**The data**
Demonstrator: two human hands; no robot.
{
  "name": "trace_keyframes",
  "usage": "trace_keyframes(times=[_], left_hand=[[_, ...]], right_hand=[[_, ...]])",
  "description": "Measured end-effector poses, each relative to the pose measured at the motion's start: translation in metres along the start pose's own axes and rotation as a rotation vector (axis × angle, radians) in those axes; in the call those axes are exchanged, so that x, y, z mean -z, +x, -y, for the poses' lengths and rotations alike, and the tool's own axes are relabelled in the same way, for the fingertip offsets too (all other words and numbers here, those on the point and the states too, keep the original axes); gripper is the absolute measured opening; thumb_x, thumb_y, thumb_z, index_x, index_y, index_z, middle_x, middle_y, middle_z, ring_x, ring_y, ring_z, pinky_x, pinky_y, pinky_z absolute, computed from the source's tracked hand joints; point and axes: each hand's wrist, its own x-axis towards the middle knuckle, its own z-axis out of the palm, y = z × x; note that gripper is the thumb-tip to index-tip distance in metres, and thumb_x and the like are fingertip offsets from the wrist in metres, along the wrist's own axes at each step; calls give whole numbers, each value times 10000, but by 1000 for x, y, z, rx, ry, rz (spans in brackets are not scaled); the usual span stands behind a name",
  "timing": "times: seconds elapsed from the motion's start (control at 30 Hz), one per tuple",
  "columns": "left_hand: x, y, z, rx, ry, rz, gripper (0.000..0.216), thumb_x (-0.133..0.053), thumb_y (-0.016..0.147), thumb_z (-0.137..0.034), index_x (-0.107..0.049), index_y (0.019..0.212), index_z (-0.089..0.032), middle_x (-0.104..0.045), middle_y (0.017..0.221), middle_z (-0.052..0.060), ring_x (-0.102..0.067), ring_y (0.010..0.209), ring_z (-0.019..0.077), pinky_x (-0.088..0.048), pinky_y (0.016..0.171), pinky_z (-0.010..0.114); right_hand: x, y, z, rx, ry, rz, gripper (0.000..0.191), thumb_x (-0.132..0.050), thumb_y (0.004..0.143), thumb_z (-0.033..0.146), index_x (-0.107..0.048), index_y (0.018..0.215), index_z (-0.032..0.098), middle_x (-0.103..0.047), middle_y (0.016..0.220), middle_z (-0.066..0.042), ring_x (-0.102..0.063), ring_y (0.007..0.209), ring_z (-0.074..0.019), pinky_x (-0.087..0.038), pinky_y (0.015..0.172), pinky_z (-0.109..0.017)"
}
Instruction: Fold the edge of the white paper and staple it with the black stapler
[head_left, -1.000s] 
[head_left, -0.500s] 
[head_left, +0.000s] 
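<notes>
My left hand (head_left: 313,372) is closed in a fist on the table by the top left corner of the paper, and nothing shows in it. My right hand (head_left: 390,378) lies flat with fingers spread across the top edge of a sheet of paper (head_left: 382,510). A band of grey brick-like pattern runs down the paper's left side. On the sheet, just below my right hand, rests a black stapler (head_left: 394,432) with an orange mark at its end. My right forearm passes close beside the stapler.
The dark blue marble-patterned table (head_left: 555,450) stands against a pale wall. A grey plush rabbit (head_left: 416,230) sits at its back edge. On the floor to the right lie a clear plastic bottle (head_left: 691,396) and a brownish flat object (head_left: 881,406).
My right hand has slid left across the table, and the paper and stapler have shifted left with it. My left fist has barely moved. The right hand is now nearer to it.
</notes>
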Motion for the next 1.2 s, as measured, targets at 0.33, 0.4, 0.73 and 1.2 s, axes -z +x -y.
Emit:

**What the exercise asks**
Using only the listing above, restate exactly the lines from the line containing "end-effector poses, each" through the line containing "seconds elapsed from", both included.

**Exercise response**
  "description": "Measured end-effector poses, each relative to the pose measured at the motion's start: translation in metres along the start pose's own axes and rotation as a rotation vector (axis × angle, radians) in those axes; in the call those axes are exchanged, so that x, y, z mean -z, +x, -y, for the poses' lengths and rotations alike, and the tool's own axes are relabelled in the same way, for the fingertip offsets too (all other words and numbers here, those on the point and the states too, keep the original axes); gripper is the absolute measured opening; thumb_x, thumb_y, thumb_z, index_x, index_y, index_z, middle_x, middle_y, middle_z, ring_x, ring_y, ring_z, pinky_x, pinky_y, pinky_z absolute, computed from the source's tracked hand joints; point and axes: each hand's wrist, its own x-axis towards the middle knuckle, its own z-axis out of the palm, y = z × x; note that gripper is the thumb-tip to index-tip distance in metres, and thumb_x and the like are fingertip offsets from the wrist in metres, along the wrist's own axes at each step; calls give whole numbers, each value times 10000, but by 1000 for x, y, z, rx, ry, rz (spans in brackets are not scaled); the usual span stands behind a name",
  "timing": "times: seconds elapsed from the motion's start (control at 30 Hz), one per tuple",

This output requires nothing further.